Les protestataires sont venus rappeler aux autorités leurs revendications non satisfaites et leurs conditions de vie qui «empirent» et ce, au plus fort de l’épidémie de rougeole qui frappe la région depuis novembre 2017, et qui a fait des morts et environ 2 000 cas confirmés à Ouargla et Oued Souf. Malgré la tentative policière de contenir les protestataires, le rassemblement d’environ 800 personnes s’est déroulé dans le calme. Organisée trois jours après le 5e universitaire de la Miliyounia du 14 mars 2013 et une semaine après le premier rassemblement marquant le début d’une nouvelle vague de protestations, cette manifestation est venue affirmer la continuité des mouvements sociaux, adoptés cette fois-ci par une nouvelle génération de meneurs.
De nouveaux visages qui ont décidé de prendre la relève des mouvements de protestation, lancés par Tahar Belabès et Ibek Abdelmalek, pour dénoncer, une fois encore, le chômage, les procédures de recrutement discriminatoires, mais aussi l’état déplorable des routes, des réseaux d’assainissement, ainsi que le gel du projet de CHU, nous dira Gadja Med Banna, un diplomé d’éducation sportive, en quête d’un emploi depuis 2014.

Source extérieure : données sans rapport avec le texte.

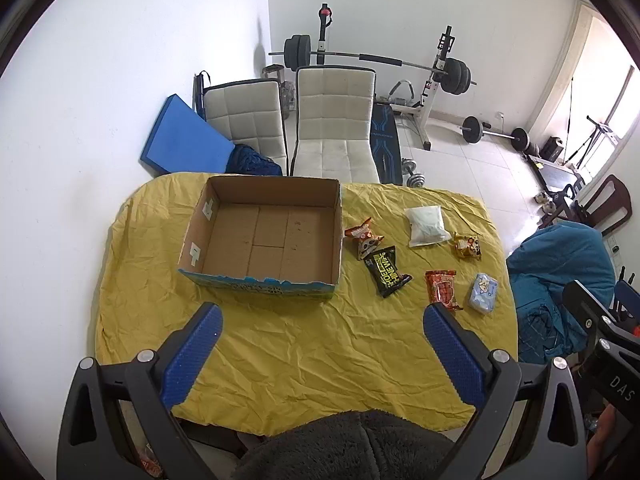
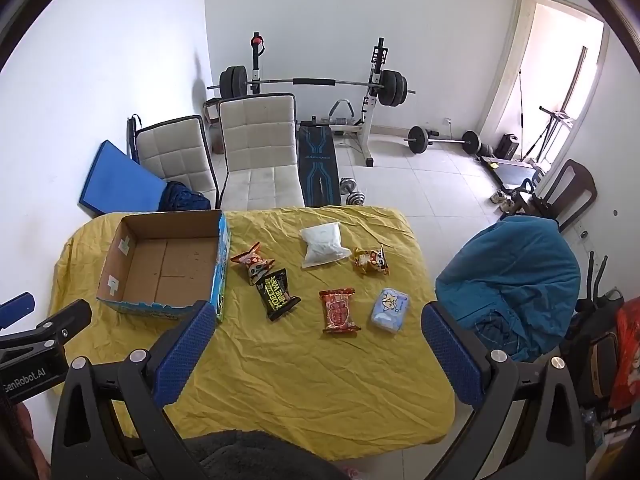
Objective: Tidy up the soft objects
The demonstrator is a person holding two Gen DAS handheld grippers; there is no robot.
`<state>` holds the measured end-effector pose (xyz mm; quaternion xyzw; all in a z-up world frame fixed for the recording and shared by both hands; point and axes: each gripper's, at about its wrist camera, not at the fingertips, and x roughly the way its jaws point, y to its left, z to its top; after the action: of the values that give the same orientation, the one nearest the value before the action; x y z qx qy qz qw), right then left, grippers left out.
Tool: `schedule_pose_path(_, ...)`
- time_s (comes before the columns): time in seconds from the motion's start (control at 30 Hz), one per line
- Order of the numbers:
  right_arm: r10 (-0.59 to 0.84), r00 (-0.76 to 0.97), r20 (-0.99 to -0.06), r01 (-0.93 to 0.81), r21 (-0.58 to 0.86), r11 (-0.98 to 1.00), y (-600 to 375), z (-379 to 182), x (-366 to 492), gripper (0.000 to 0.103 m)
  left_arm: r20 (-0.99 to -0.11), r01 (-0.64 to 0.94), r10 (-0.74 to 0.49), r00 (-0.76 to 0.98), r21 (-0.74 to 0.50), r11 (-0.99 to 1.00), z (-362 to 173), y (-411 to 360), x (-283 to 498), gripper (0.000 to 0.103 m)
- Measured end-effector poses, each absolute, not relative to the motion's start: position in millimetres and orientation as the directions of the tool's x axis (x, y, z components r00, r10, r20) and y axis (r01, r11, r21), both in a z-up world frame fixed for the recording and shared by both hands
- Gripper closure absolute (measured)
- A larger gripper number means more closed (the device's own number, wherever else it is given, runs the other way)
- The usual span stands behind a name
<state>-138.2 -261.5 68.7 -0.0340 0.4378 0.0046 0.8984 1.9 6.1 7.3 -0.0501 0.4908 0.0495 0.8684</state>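
Six crinkly soft packets [image 2: 339,310] beside open cardboard box [image 2: 164,268]; yellow cloth [image 2: 304,380]

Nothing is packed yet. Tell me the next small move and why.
Probably lower the right gripper onto the red snack packet: it lies nearest, just ahead of the open jaws, and the cardboard box holds nothing while all six packets lie on the yellow cloth.
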Motion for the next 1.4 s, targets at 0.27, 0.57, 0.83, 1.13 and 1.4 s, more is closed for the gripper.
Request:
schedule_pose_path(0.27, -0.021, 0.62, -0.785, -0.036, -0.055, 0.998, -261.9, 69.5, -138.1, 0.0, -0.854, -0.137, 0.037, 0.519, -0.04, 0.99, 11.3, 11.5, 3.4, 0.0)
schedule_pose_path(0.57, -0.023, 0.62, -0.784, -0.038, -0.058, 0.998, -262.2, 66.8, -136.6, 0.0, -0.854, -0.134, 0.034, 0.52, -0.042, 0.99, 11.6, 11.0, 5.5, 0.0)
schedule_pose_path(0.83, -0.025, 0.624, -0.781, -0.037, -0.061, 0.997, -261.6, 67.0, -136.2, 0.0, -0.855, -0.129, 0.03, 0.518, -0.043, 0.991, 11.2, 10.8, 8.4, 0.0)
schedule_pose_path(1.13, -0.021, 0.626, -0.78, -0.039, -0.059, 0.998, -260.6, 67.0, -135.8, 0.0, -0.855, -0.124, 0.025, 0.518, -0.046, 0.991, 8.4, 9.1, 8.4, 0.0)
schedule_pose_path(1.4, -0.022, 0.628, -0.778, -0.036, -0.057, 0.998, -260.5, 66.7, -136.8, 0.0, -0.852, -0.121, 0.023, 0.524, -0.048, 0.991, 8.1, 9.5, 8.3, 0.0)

Le premier rassemblement, samedi 10 mars, qui avait enregistré une participation record avec plus de 1 500 protestataires tous âges confondus, est survenu après six mois de préparation et dont la date a été rapprochée suite à la situation de «dégénérescence» actuelle que vit la ville, a expliqué l’organisateur Yacine Rahmani à Reporters.
En plus de l’état déplorable de la majorité des routes et des eaux usées qui envahissent la plupart des quartiers, l’implantation anarchique des chantiers des travaux publics de Cosider, qui a dégradé complètement la ville, outre la crise du chômage, la mort du jeune Takieddine et le couple Belmassaoud, a été la goutte d’eau qui a fait déborder le vase, ajoute notre interlocuteur.
Hier, les protestataires ont crié leur ras-le-bol des responsables locaux face aux  conditions lamentables dans lesquelles vivent les habitants de Ouargla, notamment les jeunes qui dénoncent la marginalisation, la discrimination et l’iniquité dans le développement local. Ils ont lancé un appel aux hautes autorités pour intervenir et répondre aux revendications avant que le « Sud ne se soulève et que la colère devienne irrégable ». Les protestataires appellent également au dégel du projet du CHU prévu dans la wilaya de Ouargla et dont la réalisation a été suspendue pour un problème d’assiette. Enfin, les protestataires donnent rendez-vous le 20 mars prochain pour un nouveau regroupement de protestation.